Is tradition to blame for gender violence?
…will discarding some customs help stop the scourge
DISCARDING negative traditions is the solution for violence against women, says University of Africa Deputy Vice Chancellor Christine Mushibwe.
Making her comment on the on-going 16 Days of Activism Against Gender-Based Violence, Dr Mushibwe observed that if certain debilitating cultural practices were reformed, violence against women and girls would end.
The 16 Days of Activism Against GBV is an international campaign to challenge violence against women and girls. The campaign runs every year from 25 November, the International Day for the Elimination of Violence against Women, to 10 December, Human Rights Day. The campaign originated from the first Women's Global Leadership Institute coordinated by the Center for Women's Global Leadership in 1991.
“This is not a call to abandon cultural traditions and assume the so-called elitist western traditions.
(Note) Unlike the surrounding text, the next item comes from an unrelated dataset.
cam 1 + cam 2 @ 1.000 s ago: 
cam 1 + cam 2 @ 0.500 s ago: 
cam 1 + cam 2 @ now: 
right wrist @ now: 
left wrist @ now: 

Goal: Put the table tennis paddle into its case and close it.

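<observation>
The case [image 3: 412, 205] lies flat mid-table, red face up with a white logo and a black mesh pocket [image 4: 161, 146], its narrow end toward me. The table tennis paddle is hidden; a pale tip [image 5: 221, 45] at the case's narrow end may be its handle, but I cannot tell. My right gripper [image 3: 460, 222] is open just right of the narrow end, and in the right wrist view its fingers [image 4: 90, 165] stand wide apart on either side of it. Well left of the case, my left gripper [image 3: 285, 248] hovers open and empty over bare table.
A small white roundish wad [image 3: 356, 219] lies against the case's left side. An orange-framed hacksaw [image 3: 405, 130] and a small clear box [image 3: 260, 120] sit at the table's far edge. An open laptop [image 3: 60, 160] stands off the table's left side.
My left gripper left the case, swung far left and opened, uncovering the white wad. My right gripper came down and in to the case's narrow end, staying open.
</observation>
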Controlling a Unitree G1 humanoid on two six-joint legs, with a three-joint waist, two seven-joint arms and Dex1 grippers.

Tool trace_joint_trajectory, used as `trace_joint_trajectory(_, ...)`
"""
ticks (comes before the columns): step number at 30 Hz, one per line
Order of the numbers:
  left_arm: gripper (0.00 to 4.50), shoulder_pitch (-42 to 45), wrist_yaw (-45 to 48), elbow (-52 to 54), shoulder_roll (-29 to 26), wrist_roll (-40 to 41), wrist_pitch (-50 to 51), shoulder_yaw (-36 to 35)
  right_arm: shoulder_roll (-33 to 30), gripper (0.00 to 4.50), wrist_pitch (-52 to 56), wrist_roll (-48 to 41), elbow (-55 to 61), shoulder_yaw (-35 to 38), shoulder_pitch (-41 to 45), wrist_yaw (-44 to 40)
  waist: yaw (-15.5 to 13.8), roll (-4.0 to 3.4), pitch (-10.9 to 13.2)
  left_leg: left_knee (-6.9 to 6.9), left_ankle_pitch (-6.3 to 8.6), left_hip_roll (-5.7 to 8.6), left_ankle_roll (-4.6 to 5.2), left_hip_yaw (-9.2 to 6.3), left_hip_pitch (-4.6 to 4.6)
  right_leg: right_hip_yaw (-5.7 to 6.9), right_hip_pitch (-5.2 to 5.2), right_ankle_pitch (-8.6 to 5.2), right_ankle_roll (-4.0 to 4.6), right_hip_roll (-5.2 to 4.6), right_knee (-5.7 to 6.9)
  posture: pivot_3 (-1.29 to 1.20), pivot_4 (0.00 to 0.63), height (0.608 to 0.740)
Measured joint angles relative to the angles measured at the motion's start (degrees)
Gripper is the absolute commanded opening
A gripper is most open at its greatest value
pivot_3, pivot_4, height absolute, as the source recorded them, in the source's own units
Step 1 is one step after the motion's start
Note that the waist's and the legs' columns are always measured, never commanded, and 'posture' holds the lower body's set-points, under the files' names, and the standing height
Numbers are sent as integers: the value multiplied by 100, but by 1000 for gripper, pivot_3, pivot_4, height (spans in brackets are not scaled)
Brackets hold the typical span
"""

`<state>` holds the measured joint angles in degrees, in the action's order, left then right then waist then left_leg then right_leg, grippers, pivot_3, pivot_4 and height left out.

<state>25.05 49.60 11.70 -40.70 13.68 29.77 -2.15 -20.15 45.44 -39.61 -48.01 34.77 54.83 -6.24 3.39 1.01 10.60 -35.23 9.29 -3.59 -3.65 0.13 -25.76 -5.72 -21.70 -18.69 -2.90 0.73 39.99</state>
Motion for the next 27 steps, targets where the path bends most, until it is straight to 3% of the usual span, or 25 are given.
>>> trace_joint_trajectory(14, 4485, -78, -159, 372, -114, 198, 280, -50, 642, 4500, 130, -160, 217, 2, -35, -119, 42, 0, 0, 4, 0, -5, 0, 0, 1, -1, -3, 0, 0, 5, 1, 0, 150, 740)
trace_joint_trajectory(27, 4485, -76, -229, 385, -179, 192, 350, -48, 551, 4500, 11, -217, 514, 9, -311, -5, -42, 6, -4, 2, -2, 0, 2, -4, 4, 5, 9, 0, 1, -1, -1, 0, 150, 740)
I am urging women to use education to improve ourselves out of incapacitating cultural traditions that subjugate women in all spheres of life,” Dr Mushibwe said.
She added that education enabled a woman to know which traditions to adopt and apply to her life without stripping her of self-esteem, courage and identity.
“Those outdated and unproductive traditions that demand an acquiescent and subjugation of oneself should be done away with and replaced with traditions that allow independence of oneself. There needs to be an acceptance and understanding that both the male and female are important and ought to be respected as such,” she said.
According to her, education was an effective strategy for empowerment of women in both rural and urban areas.
She said the university’s open and distance learning programmes had emerged as a boon for women of all age groups to empower themselves.
“This gives women formal learning opportunities they would not otherwise have access to. And it helps to bridge the educational gap between males and females, an important factor to fight genderbased violence,” she said.